PLAID: An Efficient Engine for Late Interaction Retrieval
Keshav Santhanam, Omar Khattab, Christopher Potts, Matei Zaharia
TL;DR
The paper tackles the high latency of late-interaction neural IR models, particularly ColBERTv2, by designing PLAID, an engine that rapidly filters candidate passages through centroid-based mechanisms. It introduces centroid interaction and centroid pruning to replace costly early-stage residual decompression for the majority of candidates, performing full scoring only on a small, high-quality set.

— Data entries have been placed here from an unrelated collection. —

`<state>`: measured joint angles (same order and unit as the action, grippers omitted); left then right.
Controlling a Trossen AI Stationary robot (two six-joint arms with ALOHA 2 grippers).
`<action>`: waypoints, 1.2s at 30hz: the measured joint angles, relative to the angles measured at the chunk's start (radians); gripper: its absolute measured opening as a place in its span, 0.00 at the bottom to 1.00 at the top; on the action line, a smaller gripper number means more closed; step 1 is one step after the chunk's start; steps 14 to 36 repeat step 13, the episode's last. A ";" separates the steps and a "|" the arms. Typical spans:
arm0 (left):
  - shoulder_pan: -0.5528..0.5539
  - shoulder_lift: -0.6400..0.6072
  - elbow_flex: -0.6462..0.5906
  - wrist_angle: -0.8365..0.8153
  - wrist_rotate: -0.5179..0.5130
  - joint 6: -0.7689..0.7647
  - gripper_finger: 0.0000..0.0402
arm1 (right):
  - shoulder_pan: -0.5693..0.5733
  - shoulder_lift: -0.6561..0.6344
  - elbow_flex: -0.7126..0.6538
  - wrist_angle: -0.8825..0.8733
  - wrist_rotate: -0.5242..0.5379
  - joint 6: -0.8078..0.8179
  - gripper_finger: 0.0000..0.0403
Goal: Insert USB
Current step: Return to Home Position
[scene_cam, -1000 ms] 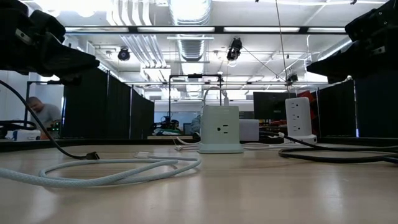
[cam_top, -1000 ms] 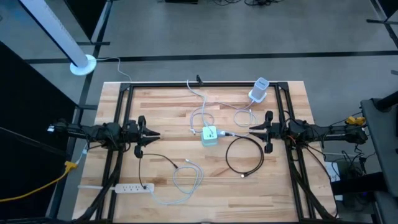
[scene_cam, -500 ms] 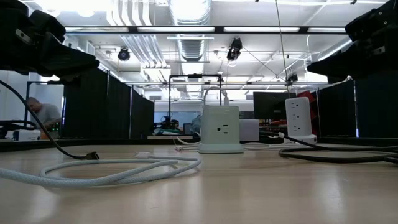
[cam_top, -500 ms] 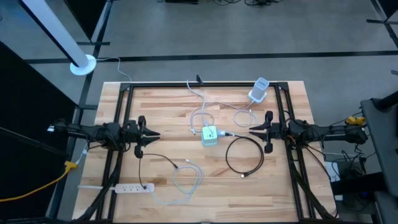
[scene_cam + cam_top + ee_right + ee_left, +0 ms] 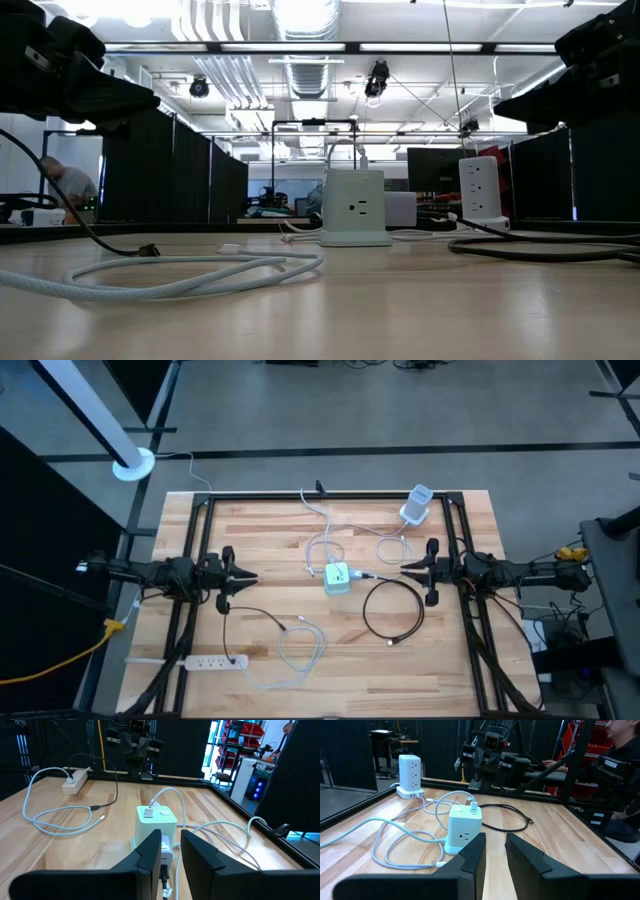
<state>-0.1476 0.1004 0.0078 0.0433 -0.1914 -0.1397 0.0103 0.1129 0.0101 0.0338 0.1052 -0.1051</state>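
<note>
Insertion seemingly complete — outlet [image 5: 337,576] bears a white plug [image 5: 471,806] on top and a black cable [image 5: 530,254] at its side. Left gripper [image 5: 245,578] and right gripper [image 5: 408,568] flank it, well apart, fingers narrowly parted, empty — nothing evidently left.

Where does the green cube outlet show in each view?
High: cube at table centre.
Low: centre, white tower to its right.
Left wrist: mid-table, tower beyond it.
Right wrist: mid-table, power strip beyond it.
Shared landmark: the tower, absent only from the right wrist view.
</note>
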 joint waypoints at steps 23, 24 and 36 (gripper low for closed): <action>0.000 0.000 0.000 0.000 0.000 0.000 0.16 | 0.000 0.000 0.000 0.000 0.000 0.000 0.20; 0.000 0.000 0.000 0.000 0.000 0.000 0.16 | 0.000 0.000 0.000 0.000 0.000 0.000 0.20; 0.000 0.000 0.000 0.000 0.000 0.000 0.16 | 0.000 0.000 0.000 0.000 0.000 0.000 0.20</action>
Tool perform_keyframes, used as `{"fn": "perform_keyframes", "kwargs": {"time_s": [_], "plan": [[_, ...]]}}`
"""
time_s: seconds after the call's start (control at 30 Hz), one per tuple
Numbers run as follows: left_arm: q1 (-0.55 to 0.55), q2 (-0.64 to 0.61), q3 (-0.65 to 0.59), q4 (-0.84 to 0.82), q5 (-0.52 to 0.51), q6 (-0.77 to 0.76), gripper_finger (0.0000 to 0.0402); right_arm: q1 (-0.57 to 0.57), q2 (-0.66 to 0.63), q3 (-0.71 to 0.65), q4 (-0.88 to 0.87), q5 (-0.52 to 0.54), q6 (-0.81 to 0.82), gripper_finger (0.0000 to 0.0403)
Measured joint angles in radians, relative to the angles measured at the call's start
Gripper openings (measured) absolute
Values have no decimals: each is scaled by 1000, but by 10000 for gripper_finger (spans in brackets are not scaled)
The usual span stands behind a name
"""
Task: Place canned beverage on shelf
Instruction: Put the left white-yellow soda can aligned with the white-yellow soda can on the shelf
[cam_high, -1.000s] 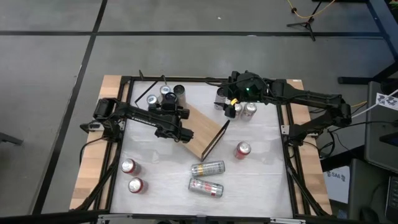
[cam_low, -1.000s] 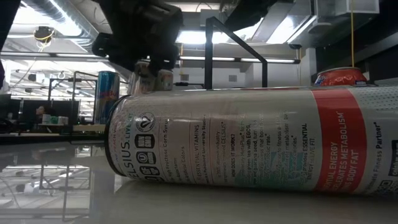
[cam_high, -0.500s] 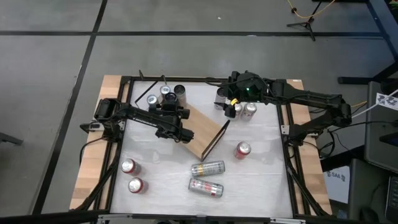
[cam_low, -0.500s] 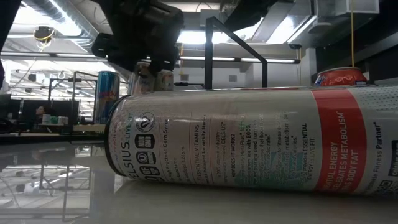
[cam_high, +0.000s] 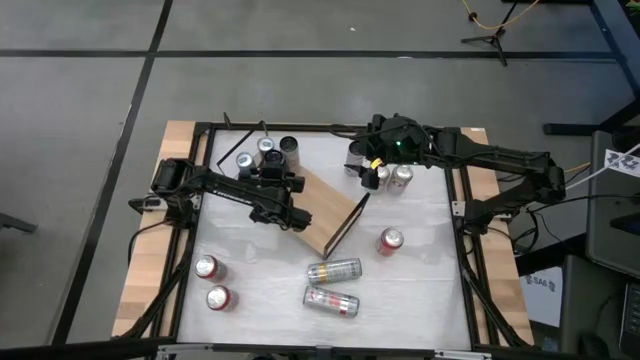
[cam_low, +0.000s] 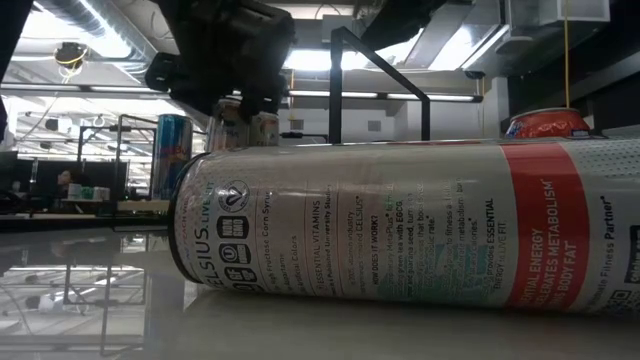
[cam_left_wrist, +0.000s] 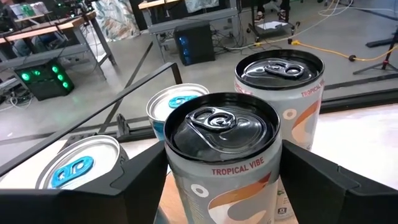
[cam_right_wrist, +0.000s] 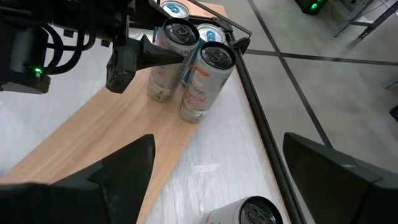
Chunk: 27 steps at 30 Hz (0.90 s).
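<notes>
The shelf (cam_high: 325, 215) is a light-brown board on a thin black frame (cam_low: 380, 60), lying askew mid-table. My left gripper (cam_high: 272, 172) stands at the board's far left end, shut on a silver "Tropical Vibe" can (cam_left_wrist: 221, 162), which also shows in the right wrist view (cam_right_wrist: 166, 59). A second like can (cam_right_wrist: 204, 81) stands upright on the board right beside it. Two blue-topped cans (cam_left_wrist: 177, 102) stand behind them. My right gripper (cam_high: 372, 165) is open and empty at the table's far right, over the board's other end (cam_right_wrist: 93, 143). My left gripper pinches the can's upper wall (cam_left_wrist: 180, 186) just below the rim, one finger (cam_left_wrist: 140, 177) on each side. The fingers lie about level and come from the table's near left side. The can stands upright with its bottom (cam_right_wrist: 158, 93) on the board's end.
Two silver cans (cam_high: 333, 270) (cam_high: 331, 300) lie on their sides near the front; one (cam_low: 400, 220) fills the low view. Upright red-topped cans stand at the near left (cam_high: 207, 266) (cam_high: 218, 297) and right of the shelf (cam_high: 390, 240). More cans (cam_high: 400, 176) stand by my right gripper.
</notes>
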Motion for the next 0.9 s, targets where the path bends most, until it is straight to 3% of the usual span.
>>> {"fn": "perform_keyframes", "kwargs": {"time_s": [0.53, 0.9], "plan": [[1, 4, -2, 7, 142, 0, 323, 0, 0, 0, 0, 0, 0, 349], [1, 4, -2, 14, 252, -1, 322, 0, 0, 0, 0, 0, 0, 349]]}}
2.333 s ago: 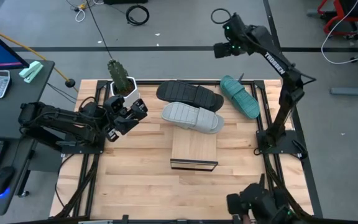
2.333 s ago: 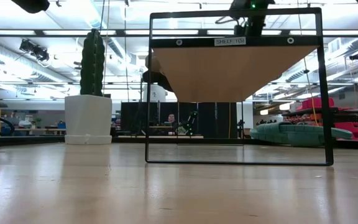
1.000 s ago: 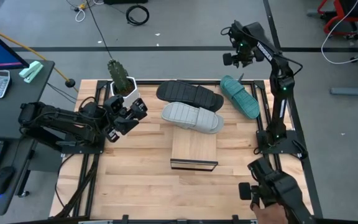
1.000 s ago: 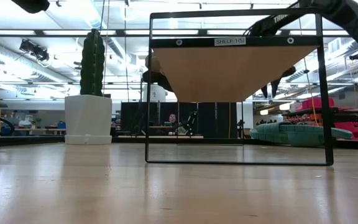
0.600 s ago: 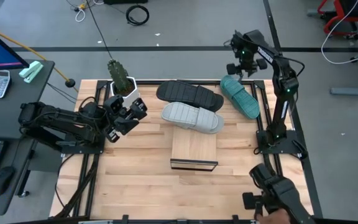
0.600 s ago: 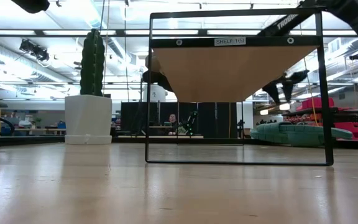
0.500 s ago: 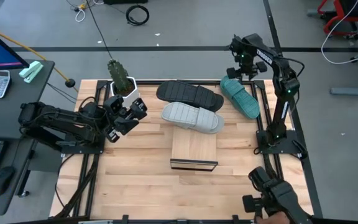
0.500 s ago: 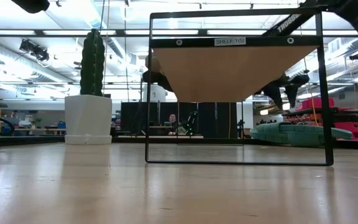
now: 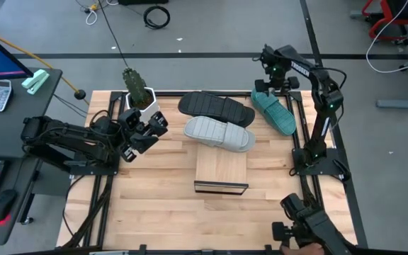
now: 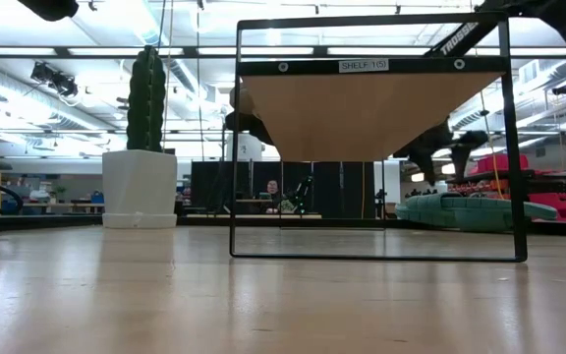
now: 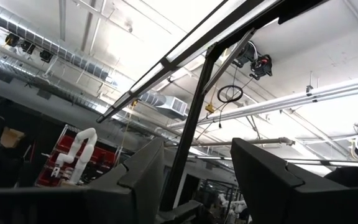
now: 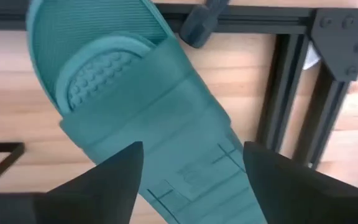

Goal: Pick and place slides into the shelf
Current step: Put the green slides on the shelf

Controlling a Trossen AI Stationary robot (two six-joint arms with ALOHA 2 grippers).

Empirical evaluations across MS MARCO, Wikipedia, LoTTE, and MS MARCO v2 demonstrate substantial end-to-end speedups on both GPU (2.5–7x) and CPU (9–45x) with little to no loss in retrieval quality, scalable up to 140 million passages. The work also provides optimized kernels for padding-free MaxSim and decompression, supporting practical deployment and setting a new baseline for efficient late-interaction retrieval.
Abstract
Pre-trained language models are increasingly important components across multiple information retrieval (IR) paradigms. Late interaction, introduced with the ColBERT model and recently refined in ColBERTv2, is a popular paradigm that holds state-of-the-art status across many benchmarks. To dramatically speed up the search latency of late interaction, we introduce the Performance-optimized Late Interaction Driver (PLAID). Without impacting quality, PLAID swiftly eliminates low-scoring passages using a novel centroid interaction mechanism that treats every passage as a lightweight bag of centroids. PLAID uses centroid interaction as well as centroid pruning, a mechanism for sparsifying the bag of centroids, within a highly-optimized engine to reduce late interaction search latency by up to 7$\times$ on a GPU and 45$\times$ on a CPU against vanilla ColBERTv2, while continuing to deliver state-of-the-art retrieval quality. This allows the PLAID engine with ColBERTv2 to achieve latency of tens of milliseconds on a GPU and tens or just few hundreds of milliseconds on a CPU at large scale, even at the largest scales we evaluate with 140M passages.